## PROBLEM DETAILS
Please retype the entries below exactly as they are written.

START TASK DATA

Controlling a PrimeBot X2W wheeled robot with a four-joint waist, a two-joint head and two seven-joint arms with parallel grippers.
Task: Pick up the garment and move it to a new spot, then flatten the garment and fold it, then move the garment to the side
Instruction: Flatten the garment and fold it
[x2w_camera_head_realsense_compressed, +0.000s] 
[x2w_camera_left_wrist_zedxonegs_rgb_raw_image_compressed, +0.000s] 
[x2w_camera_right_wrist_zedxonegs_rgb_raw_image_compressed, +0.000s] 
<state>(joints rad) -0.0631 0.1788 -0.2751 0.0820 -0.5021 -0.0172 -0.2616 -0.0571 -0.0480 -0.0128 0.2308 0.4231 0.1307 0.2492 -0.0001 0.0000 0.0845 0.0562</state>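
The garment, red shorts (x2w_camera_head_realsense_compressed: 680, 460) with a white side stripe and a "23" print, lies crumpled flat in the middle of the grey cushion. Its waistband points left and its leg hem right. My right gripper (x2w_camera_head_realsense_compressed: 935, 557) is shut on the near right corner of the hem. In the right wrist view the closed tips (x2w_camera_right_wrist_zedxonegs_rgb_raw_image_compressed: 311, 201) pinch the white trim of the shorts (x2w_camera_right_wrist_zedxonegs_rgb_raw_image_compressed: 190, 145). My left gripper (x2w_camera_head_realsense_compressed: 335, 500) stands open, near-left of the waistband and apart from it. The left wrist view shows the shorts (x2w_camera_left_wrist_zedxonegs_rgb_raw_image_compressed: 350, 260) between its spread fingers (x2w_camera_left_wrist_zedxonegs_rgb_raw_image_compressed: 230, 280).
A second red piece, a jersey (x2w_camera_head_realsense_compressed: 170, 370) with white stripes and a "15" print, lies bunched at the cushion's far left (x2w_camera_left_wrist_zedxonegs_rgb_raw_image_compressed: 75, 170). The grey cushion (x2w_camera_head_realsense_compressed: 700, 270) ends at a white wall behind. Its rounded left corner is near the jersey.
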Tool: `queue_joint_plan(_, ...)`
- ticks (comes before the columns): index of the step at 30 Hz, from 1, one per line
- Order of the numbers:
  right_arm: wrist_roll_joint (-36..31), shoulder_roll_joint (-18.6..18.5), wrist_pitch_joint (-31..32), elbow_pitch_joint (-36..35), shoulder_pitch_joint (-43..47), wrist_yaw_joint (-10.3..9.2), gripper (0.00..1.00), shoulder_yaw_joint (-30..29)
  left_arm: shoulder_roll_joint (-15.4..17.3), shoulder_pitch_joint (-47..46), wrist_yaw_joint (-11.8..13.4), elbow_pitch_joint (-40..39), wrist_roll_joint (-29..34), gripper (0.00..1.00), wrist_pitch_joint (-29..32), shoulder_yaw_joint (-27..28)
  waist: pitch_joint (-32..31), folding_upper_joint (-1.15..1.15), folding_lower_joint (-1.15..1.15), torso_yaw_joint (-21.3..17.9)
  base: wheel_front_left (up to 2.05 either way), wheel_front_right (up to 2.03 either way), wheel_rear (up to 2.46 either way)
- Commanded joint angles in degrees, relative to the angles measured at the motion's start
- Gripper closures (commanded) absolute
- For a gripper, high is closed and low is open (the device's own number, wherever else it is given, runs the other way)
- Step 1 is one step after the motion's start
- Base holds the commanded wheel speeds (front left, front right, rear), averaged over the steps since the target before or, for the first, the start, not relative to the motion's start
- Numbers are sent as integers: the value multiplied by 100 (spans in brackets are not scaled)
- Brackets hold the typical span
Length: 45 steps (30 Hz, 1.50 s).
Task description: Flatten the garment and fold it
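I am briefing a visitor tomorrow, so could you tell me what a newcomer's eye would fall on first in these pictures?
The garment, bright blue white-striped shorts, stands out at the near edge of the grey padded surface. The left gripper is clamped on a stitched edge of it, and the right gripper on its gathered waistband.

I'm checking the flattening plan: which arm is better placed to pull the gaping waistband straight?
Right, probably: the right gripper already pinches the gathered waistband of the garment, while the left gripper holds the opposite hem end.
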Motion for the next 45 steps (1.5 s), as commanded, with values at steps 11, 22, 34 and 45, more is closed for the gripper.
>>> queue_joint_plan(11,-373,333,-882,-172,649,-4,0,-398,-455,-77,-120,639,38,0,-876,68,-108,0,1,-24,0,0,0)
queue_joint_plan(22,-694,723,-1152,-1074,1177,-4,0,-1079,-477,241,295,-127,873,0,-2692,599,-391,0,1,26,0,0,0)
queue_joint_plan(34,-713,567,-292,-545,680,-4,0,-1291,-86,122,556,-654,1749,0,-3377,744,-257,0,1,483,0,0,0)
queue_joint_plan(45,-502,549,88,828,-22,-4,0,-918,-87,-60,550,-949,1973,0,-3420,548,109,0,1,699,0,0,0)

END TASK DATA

## PROBLEM SOLUTION
Controlling a PrimeBot X2W wheeled robot with a four-joint waist, a two-joint head and two seven-joint arms with parallel grippers.
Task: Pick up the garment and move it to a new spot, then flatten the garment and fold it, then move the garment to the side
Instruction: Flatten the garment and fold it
[x2w_camera_head_realsense_compressed, +0.000s] 
[x2w_camera_left_wrist_zedxonegs_rgb_raw_image_compressed, +0.000s] 
[x2w_camera_right_wrist_zedxonegs_rgb_raw_image_compressed, +0.000s] 
<state>(joints rad) -0.0631 0.1788 -0.2751 0.0820 -0.5021 -0.0172 -0.2616 -0.0571 -0.0480 -0.0128 0.2308 0.4231 0.1307 0.2492 -0.0001 0.0000 0.0845 0.0562</state>
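The garment, red shorts (x2w_camera_head_realsense_compressed: 680, 460) with a white side stripe and a "23" print, lies crumpled flat in the middle of the grey cushion. Its waistband points left and its leg hem right. My right gripper (x2w_camera_head_realsense_compressed: 935, 557) is shut on the near right corner of the hem. In the right wrist view the closed tips (x2w_camera_right_wrist_zedxonegs_rgb_raw_image_compressed: 311, 201) pinch the white trim of the shorts (x2w_camera_right_wrist_zedxonegs_rgb_raw_image_compressed: 190, 145). My left gripper (x2w_camera_head_realsense_compressed: 335, 500) stands open, near-left of the waistband and apart from it. The left wrist view shows the shorts (x2w_camera_left_wrist_zedxonegs_rgb_raw_image_compressed: 350, 260) between its spread fingers (x2w_camera_left_wrist_zedxonegs_rgb_raw_image_compressed: 230, 280).
A second red piece, a jersey (x2w_camera_head_realsense_compressed: 170, 370) with white stripes and a "15" print, lies bunched at the cushion's far left (x2w_camera_left_wrist_zedxonegs_rgb_raw_image_compressed: 75, 170). The grey cushion (x2w_camera_head_realsense_compressed: 700, 270) ends at a white wall behind. Its rounded left corner is near the jersey.
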Tool: `queue_joint_plan(_, ...)`
- ticks (comes before the columns): index of the step at 30 Hz, from 1, one per line
- Order of the numbers:
  right_arm: wrist_roll_joint (-36..31), shoulder_roll_joint (-18.6..18.5), wrist_pitch_joint (-31..32), elbow_pitch_joint (-36..35), shoulder_pitch_joint (-43..47), wrist_yaw_joint (-10.3..9.2), gripper (0.00..1.00), shoulder_yaw_joint (-30..29)
  left_arm: shoulder_roll_joint (-15.4..17.3), shoulder_pitch_joint (-47..46), wrist_yaw_joint (-11.8..13.4), elbow_pitch_joint (-40..39), wrist_roll_joint (-29..34), gripper (0.00..1.00), wrist_pitch_joint (-29..32), shoulder_yaw_joint (-27..28)
  waist: pitch_joint (-32..31), folding_upper_joint (-1.15..1.15), folding_lower_joint (-1.15..1.15), torso_yaw_joint (-21.3..17.9)
  base: wheel_front_left (up to 2.05 either way), wheel_front_right (up to 2.03 either way), wheel_rear (up to 2.46 either way)
- Commanded joint angles in degrees, relative to the angles measured at the motion's start
- Gripper closures (commanded) absolute
- For a gripper, high is closed and low is open (the device's own number, wherever else it is given, runs the other way)
- Step 1 is one step after the motion's start
- Base holds the commanded wheel speeds (front left, front right, rear), averaged over the steps since the target before or, for the first, the start, not relative to the motion's start
- Numbers are sent as integers: the value multiplied by 100 (spans in brackets are not scaled)
- Brackets hold the typical span
Length: 45 steps (30 Hz, 1.50 s).
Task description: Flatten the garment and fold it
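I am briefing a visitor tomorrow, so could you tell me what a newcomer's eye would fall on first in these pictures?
The garment, bright blue white-striped shorts, stands out at the near edge of the grey padded surface. The left gripper is clamped on a stitched edge of it, and the right gripper on its gathered waistband.

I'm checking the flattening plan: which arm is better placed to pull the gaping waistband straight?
Right, probably: the right gripper already pinches the gathered waistband of the garment, while the left gripper holds the opposite hem end.
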Motion for the next 45 steps (1.5 s), as commanded, with values at steps 11, 22, 34 and 45, more is closed for the gripper.
>>> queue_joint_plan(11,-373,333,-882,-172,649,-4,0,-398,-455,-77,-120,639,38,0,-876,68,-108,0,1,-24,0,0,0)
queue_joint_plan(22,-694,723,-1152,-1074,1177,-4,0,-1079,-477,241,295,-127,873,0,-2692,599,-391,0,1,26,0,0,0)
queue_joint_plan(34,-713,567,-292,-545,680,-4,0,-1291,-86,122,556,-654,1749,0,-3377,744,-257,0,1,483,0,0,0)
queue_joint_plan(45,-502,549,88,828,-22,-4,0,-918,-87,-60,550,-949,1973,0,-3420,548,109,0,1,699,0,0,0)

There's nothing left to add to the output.